Set down exactly the lines in the records below that run from the line with "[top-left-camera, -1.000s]" to the line with "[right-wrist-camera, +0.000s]", inclusive, and nothing more.

Data items:
....

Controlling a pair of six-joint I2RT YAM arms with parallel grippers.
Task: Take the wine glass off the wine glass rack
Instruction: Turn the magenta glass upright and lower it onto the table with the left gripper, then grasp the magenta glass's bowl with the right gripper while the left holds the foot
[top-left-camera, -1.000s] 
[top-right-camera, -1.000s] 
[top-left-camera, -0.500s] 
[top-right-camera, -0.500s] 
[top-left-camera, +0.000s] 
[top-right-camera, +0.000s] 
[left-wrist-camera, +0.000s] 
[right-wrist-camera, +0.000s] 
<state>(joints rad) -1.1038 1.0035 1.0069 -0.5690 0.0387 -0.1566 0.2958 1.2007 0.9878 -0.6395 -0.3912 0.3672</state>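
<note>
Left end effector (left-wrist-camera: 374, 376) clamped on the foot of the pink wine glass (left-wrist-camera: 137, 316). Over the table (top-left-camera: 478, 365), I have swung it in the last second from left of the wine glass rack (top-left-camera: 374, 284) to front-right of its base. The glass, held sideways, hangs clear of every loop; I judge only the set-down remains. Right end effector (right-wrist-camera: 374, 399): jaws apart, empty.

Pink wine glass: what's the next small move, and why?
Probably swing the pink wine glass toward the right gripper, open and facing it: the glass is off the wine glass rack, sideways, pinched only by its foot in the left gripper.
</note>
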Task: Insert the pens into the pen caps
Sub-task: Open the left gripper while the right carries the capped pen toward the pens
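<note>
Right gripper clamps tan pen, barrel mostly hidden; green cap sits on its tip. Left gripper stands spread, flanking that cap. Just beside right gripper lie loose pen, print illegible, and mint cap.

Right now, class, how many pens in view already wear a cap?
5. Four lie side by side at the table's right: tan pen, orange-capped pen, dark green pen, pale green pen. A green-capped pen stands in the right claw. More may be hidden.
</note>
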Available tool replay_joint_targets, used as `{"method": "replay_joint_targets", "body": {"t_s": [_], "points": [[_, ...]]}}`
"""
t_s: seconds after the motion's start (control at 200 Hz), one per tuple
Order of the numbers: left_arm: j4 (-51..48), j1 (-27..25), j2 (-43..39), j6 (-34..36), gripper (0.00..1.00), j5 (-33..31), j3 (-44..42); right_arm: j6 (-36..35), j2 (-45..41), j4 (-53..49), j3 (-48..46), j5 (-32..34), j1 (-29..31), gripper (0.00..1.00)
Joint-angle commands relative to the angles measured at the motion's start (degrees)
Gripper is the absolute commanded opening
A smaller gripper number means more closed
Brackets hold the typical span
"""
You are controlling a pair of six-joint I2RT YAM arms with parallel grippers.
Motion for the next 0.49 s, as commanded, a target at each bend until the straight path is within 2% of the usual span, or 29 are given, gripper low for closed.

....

__Result of this exercise__
[top-left-camera, -1.000s] 
[top-right-camera, -1.000s] 
[top-left-camera, -0.500s] 
[top-right-camera, -0.500s] 
[top-left-camera, +0.000s] 
[top-right-camera, +0.000s] 
[left-wrist-camera, +0.000s] 
[right-wrist-camera, +0.000s] 

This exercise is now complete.